* [Problem to work on] In the records below, reproduce exactly the lines from the one containing "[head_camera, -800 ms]" through the one containing "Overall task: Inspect", both included, and omit the pictures.
(Information supplied)
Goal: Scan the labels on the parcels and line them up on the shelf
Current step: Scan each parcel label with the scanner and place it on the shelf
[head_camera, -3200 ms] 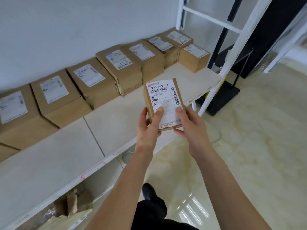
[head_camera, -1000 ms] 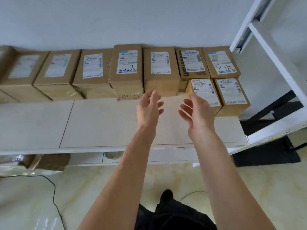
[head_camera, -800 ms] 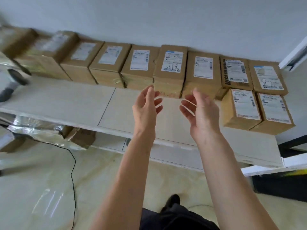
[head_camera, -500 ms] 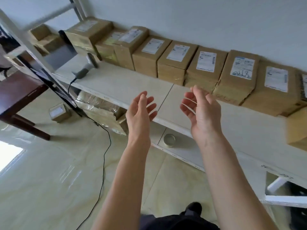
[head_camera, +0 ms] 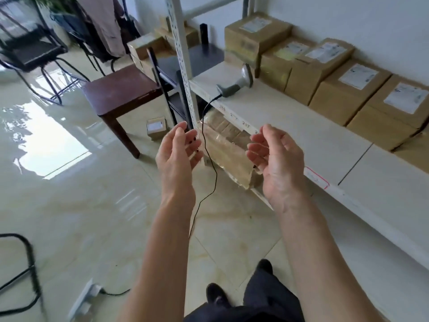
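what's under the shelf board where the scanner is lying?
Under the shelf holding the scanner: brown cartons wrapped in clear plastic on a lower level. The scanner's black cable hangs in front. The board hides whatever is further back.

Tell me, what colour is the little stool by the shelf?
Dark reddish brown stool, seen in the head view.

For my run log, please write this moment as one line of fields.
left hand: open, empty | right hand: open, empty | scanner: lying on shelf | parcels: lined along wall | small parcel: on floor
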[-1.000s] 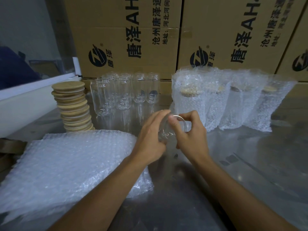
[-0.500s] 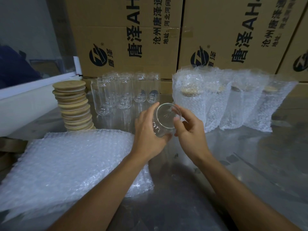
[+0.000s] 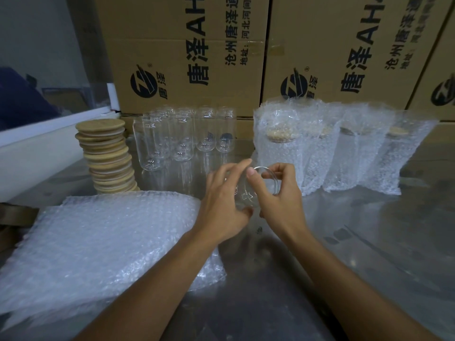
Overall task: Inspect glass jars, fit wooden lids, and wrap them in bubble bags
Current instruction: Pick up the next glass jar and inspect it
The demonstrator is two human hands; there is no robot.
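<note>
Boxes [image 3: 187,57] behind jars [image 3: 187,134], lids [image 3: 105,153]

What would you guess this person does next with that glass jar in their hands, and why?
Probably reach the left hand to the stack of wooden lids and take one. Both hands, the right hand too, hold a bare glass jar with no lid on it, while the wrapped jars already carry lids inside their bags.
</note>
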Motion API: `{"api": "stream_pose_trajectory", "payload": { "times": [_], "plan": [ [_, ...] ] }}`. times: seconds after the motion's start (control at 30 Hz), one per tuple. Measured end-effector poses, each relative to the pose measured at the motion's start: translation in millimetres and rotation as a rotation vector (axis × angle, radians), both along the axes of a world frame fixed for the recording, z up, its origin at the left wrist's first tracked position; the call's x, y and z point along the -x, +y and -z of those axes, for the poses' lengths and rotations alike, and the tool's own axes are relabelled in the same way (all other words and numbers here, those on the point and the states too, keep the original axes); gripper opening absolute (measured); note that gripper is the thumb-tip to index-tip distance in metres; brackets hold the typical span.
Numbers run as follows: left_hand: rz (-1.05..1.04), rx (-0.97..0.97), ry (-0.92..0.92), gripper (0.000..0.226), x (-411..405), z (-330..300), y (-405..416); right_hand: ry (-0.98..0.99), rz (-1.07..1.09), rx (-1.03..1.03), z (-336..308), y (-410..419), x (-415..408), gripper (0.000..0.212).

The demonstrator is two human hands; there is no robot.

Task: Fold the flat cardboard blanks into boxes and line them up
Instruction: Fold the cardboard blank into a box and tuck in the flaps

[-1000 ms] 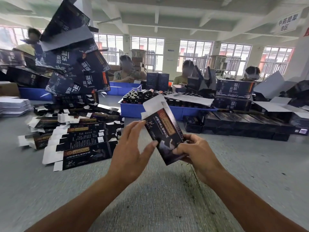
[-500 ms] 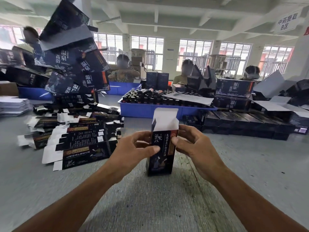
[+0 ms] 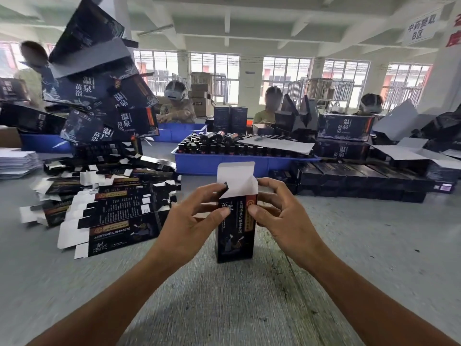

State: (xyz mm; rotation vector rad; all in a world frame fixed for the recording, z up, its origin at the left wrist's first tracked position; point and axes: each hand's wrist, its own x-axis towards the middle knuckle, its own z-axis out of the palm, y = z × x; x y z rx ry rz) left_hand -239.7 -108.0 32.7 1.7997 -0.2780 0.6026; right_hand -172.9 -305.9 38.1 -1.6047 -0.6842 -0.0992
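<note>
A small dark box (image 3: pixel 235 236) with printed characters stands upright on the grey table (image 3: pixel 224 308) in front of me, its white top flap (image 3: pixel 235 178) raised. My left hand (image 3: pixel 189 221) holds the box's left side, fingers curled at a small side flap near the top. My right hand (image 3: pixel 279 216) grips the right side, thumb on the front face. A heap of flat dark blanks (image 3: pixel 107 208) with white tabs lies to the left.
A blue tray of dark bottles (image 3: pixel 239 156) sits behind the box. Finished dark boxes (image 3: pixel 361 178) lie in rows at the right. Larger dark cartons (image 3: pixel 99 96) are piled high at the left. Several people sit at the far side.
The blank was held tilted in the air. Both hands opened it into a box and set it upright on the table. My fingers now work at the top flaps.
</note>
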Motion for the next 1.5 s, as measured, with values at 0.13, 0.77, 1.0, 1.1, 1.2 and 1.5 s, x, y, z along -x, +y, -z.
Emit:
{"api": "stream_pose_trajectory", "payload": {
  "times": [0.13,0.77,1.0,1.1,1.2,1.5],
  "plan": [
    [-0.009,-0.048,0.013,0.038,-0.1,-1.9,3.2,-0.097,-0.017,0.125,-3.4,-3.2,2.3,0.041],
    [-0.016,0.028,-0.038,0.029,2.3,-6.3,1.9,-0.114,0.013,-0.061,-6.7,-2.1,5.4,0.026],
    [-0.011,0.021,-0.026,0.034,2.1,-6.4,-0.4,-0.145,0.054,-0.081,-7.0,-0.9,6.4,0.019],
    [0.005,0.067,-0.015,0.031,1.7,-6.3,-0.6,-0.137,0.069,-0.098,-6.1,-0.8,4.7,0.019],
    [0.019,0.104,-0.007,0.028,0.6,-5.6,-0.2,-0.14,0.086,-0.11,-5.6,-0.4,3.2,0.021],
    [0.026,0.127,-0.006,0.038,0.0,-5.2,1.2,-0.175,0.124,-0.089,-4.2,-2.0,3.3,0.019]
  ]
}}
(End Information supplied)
* [Task solution]
[head_camera, -800 ms] 
[head_camera, -500 ms] 
[head_camera, +0 ms] 
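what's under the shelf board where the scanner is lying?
Under the shelf holding the scanner: brown cartons wrapped in clear plastic on a lower level. The scanner's black cable hangs in front. The board hides whatever is further back.

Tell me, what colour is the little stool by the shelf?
Dark reddish brown stool, seen in the head view.

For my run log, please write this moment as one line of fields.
left hand: open, empty | right hand: open, empty | scanner: lying on shelf | parcels: lined along wall | small parcel: on floor
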[-1.000s] 
[-0.500s] 
[+0.000s] 
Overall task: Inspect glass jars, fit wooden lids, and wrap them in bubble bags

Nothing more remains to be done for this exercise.